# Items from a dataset
***

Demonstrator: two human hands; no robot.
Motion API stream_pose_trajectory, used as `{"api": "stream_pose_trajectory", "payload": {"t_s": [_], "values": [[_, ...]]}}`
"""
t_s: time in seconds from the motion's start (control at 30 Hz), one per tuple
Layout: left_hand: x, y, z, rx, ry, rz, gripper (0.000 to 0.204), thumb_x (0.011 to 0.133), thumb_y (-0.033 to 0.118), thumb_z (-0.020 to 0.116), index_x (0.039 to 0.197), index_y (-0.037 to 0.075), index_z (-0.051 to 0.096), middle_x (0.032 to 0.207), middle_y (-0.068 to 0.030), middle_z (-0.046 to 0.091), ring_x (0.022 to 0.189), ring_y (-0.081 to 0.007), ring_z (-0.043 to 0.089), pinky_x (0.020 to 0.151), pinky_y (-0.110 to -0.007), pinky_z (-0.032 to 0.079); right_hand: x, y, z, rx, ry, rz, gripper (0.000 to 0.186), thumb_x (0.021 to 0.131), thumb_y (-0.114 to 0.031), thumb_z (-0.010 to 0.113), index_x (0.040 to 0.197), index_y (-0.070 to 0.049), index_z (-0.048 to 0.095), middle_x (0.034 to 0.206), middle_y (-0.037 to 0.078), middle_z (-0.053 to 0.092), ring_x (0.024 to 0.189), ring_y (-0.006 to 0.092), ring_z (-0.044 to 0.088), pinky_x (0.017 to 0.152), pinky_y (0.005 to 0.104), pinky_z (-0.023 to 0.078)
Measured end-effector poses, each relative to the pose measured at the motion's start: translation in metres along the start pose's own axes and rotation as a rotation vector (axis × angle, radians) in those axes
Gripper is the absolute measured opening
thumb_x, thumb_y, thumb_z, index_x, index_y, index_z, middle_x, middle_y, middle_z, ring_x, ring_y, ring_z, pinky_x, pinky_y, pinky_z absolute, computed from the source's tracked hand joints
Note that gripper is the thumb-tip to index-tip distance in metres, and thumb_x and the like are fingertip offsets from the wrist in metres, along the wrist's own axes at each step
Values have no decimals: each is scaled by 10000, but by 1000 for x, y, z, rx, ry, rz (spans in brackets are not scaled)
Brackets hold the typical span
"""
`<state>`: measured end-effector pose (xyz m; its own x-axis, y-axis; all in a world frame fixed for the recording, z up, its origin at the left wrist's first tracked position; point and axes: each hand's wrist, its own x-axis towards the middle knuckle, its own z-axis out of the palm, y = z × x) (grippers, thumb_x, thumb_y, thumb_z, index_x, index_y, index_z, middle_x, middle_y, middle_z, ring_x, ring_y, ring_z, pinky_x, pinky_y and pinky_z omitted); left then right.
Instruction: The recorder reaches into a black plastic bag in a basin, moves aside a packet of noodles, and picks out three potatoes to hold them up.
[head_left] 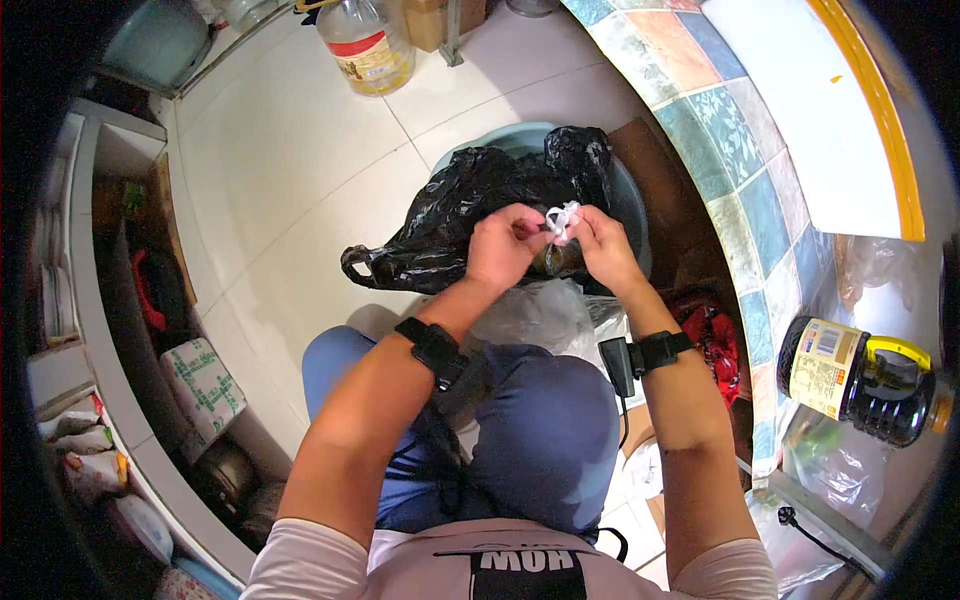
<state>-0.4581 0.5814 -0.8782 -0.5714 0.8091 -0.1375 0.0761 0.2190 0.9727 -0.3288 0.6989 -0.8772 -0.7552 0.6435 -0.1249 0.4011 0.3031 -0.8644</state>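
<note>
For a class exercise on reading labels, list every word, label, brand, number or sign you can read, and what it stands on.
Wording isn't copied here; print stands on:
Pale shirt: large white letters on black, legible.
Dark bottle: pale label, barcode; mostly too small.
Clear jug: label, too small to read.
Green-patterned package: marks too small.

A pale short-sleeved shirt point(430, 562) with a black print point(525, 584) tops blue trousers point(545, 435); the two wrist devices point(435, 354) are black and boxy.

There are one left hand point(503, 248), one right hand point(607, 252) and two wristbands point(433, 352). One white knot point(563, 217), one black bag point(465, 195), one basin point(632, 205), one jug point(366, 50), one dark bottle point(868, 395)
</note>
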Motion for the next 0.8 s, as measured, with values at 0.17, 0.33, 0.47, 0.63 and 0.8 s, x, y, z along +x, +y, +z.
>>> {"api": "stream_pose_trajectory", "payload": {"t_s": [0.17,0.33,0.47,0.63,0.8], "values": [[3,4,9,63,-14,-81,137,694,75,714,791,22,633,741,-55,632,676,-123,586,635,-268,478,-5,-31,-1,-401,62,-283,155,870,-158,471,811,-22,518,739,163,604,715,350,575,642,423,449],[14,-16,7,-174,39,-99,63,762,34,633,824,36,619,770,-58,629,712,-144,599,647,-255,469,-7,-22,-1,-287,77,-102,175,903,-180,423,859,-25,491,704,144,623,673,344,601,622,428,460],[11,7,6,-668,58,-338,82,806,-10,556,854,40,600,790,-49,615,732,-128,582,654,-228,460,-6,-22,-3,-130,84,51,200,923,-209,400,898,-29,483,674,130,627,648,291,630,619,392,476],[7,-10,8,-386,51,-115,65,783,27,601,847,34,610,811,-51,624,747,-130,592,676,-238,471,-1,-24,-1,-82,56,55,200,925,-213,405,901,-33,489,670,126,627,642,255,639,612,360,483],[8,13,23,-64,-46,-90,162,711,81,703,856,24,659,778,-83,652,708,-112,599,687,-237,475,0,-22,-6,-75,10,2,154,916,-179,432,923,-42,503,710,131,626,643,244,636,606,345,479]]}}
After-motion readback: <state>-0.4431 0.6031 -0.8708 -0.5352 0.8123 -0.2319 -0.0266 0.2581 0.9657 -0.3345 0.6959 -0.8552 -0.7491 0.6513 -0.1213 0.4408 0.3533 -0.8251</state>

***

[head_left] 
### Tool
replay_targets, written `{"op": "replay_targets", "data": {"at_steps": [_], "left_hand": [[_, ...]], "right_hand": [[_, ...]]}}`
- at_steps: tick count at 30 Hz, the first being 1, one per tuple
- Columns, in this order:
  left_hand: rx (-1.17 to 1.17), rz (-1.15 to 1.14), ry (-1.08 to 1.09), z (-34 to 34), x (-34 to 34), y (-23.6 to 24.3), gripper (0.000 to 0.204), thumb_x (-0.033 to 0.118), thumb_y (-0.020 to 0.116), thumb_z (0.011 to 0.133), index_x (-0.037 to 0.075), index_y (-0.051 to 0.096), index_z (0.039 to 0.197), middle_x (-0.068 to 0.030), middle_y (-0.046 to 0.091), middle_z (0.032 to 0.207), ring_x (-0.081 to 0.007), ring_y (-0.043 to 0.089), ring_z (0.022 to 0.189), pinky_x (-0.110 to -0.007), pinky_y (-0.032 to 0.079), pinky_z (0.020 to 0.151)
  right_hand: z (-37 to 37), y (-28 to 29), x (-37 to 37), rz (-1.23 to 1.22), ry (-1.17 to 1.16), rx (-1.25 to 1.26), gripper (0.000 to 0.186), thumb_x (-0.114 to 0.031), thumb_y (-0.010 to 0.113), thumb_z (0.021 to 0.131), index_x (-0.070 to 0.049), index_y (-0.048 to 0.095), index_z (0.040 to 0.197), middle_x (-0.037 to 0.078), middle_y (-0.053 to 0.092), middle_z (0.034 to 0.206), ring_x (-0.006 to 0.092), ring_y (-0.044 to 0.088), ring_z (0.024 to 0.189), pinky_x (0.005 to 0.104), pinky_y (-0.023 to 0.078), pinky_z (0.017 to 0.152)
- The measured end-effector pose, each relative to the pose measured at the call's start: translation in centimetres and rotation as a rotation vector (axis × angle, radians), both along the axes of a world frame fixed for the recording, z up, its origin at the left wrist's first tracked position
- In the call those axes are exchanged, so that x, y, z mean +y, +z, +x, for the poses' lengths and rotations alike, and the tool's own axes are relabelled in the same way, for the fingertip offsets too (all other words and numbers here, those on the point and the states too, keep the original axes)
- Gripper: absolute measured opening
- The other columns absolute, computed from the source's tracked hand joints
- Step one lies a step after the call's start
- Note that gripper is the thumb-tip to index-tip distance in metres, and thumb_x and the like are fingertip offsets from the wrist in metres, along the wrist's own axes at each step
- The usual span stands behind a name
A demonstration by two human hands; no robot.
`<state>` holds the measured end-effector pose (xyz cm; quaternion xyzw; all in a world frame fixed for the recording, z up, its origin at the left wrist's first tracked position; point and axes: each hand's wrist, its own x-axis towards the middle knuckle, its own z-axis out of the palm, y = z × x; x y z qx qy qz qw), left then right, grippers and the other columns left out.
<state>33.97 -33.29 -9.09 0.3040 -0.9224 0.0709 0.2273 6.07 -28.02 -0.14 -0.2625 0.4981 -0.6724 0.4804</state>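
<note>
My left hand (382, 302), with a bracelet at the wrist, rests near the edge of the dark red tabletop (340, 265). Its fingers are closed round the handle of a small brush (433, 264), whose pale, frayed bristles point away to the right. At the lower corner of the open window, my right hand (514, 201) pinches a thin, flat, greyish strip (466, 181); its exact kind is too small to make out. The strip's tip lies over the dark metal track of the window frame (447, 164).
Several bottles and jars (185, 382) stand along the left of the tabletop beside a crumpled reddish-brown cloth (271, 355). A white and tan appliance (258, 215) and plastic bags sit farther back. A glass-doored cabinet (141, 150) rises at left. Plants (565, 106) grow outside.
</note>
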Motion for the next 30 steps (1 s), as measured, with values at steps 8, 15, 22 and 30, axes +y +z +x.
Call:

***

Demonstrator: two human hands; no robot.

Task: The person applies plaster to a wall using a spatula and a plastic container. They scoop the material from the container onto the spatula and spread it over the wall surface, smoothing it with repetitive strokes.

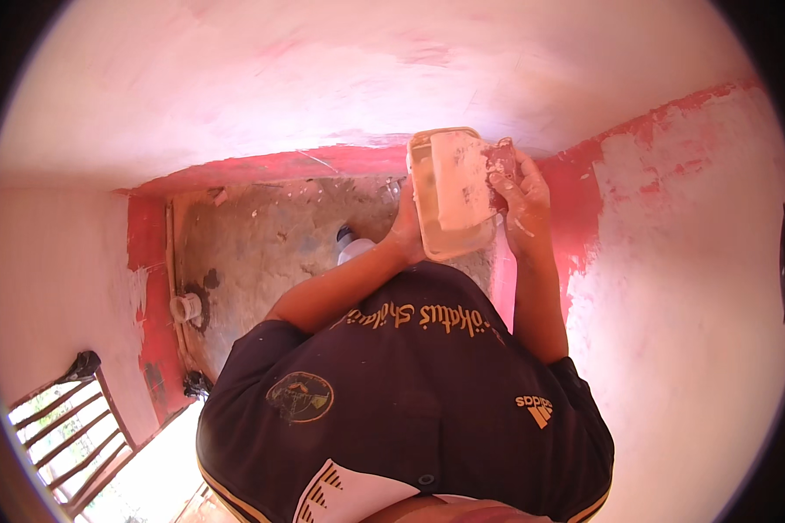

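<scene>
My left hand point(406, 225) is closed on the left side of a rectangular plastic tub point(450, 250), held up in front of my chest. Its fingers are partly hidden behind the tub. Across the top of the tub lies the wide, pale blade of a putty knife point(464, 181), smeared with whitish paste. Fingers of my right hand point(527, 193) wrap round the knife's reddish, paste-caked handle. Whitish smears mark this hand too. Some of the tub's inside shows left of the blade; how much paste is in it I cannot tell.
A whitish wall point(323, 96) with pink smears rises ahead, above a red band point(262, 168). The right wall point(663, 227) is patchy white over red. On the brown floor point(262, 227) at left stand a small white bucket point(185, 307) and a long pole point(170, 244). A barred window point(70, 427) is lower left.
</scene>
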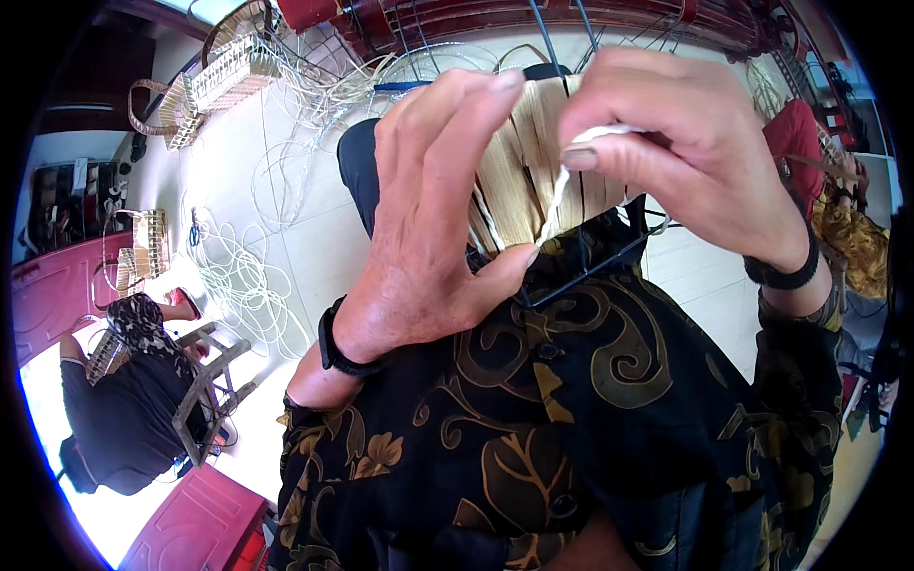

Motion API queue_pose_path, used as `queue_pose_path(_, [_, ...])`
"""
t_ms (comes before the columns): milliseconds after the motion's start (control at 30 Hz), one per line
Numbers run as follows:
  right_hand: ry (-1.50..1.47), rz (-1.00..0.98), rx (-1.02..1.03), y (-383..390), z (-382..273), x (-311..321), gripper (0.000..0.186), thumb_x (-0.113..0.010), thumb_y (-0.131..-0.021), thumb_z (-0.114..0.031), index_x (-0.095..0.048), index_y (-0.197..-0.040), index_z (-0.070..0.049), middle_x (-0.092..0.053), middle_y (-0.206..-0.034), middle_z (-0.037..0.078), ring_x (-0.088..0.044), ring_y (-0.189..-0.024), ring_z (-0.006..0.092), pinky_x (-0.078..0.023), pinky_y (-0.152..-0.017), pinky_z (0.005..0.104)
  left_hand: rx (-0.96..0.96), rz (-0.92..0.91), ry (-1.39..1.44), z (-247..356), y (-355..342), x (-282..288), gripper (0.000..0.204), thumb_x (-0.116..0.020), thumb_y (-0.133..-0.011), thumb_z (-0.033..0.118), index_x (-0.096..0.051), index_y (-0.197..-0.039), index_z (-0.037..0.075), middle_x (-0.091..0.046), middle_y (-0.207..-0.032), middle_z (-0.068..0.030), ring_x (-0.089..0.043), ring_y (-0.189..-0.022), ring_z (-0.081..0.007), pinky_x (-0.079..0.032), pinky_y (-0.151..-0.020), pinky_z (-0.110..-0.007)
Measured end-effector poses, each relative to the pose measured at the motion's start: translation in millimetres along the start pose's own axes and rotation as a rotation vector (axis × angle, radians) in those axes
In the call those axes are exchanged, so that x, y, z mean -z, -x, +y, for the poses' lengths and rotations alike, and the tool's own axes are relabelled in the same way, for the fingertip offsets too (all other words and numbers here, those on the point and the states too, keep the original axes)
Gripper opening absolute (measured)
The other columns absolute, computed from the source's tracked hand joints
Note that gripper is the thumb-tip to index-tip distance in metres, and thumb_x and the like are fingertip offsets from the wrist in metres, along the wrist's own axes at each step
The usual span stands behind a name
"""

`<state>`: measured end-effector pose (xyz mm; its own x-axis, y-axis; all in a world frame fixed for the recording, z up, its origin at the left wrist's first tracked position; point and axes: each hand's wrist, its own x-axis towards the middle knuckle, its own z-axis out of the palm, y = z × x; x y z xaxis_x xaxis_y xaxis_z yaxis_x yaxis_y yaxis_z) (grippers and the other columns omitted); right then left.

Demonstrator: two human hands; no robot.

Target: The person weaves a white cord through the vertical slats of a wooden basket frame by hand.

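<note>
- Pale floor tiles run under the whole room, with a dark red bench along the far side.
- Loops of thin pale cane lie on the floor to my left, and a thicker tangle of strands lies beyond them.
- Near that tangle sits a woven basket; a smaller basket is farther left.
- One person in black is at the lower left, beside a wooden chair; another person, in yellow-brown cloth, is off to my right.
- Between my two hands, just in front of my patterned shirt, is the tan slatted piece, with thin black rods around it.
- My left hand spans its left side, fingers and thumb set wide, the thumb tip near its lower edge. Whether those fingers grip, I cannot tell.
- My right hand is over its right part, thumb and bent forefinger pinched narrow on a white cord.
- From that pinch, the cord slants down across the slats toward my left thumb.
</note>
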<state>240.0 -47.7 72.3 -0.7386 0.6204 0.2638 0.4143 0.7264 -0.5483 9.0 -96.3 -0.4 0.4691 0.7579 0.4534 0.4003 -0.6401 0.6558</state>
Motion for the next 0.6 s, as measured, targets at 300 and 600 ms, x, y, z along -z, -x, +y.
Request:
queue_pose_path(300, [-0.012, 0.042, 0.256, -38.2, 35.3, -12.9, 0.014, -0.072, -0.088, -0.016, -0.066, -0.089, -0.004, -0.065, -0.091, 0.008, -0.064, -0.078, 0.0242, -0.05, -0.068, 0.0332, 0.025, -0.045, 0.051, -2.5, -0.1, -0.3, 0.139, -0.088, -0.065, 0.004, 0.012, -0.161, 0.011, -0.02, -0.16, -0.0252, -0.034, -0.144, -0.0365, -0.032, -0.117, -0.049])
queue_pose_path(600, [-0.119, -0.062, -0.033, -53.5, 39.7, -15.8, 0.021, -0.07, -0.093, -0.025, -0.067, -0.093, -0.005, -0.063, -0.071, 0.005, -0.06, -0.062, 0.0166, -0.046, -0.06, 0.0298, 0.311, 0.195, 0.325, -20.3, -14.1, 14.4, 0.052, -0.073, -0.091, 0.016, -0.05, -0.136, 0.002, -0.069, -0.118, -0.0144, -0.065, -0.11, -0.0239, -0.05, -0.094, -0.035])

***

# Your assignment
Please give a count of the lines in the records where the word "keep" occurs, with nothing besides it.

# Exercise output
2